=== About this task ===
Apart from the pictures, everything in the lines below must be printed exactly.

=== Information supplied ===
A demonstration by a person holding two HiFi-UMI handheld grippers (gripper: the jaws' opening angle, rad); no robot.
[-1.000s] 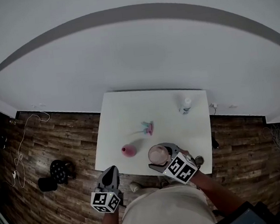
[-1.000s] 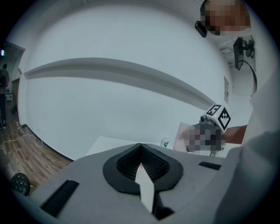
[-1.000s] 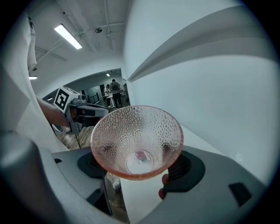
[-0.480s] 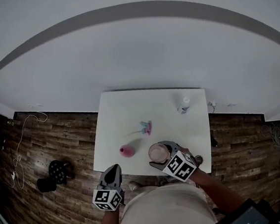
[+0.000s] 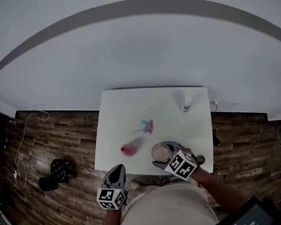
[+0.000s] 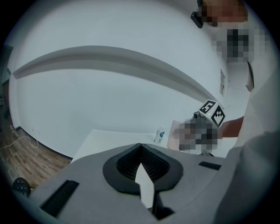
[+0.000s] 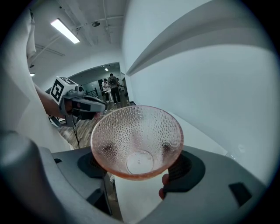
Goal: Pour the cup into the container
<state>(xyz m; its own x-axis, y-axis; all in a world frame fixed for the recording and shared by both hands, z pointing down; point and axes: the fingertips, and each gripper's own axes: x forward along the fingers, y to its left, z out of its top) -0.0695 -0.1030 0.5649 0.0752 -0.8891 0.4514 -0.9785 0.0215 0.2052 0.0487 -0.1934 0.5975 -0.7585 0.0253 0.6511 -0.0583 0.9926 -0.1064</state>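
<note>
Head view: a white table (image 5: 112, 116) stands with its far edge against the white wall (image 5: 135, 60), and wood floor (image 5: 58, 138) lies open to the left and right of it. The right gripper (image 7: 140, 165) is clamped on a pink dimpled glass cup (image 5: 160, 153), one jaw on each side of the lower body. The cup sits over the lower right part of the tabletop, close to the near edge. A small pink container (image 5: 128, 149) stands to its left, apart from it and also near that edge.

The left gripper (image 5: 117, 171) is off the table, just beyond the lower left corner and over the floor. Its jaws are closed tip to tip with nothing between them.

A pink and teal object (image 5: 147, 127) lies mid-table. A white bottle (image 5: 186, 102) stands near the upper right corner. The upper left and centre of the tabletop are bare surface. A black object (image 5: 61, 171) rests on the floor at left, well apart from the table.
</note>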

=== Result of this exercise ===
A demonstration by a person holding two HiFi-UMI handheld grippers (gripper: the jaws' opening angle, rad); no robot.
[-1.000s] 
[-1.000s] 
[-1.000s] 
[-0.480s] 
[+0.000s] 
[+0.000s] 
[+0.000s] 
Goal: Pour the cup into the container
<state>(xyz m; its own x-axis, y-axis; all in a world frame fixed for the recording and shared by both hands, z pointing down; point and axes: the fingertips, and each gripper's own axes: x forward along the fingers, y to its left, z out of its top) -0.0695 -0.1030 0.5649 0.0752 -0.8891 0.4514 -0.9785 0.0215 0.2052 0.0487 -0.1934 0.5975 -0.7585 0.0253 0.6511 -0.0583 0.9926 -0.1064</state>
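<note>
Head view: a white table (image 5: 112, 116) stands with its far edge against the white wall (image 5: 135, 60), and wood floor (image 5: 58, 138) lies open to the left and right of it. The right gripper (image 7: 140, 165) is clamped on a pink dimpled glass cup (image 5: 160, 153), one jaw on each side of the lower body. The cup sits over the lower right part of the tabletop, close to the near edge. A small pink container (image 5: 128, 149) stands to its left, apart from it and also near that edge.

The left gripper (image 5: 117, 171) is off the table, just beyond the lower left corner and over the floor. Its jaws are closed tip to tip with nothing between them.

A pink and teal object (image 5: 147, 127) lies mid-table. A white bottle (image 5: 186, 102) stands near the upper right corner. The upper left and centre of the tabletop are bare surface. A black object (image 5: 61, 171) rests on the floor at left, well apart from the table.
</note>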

The work on this exercise has been finished.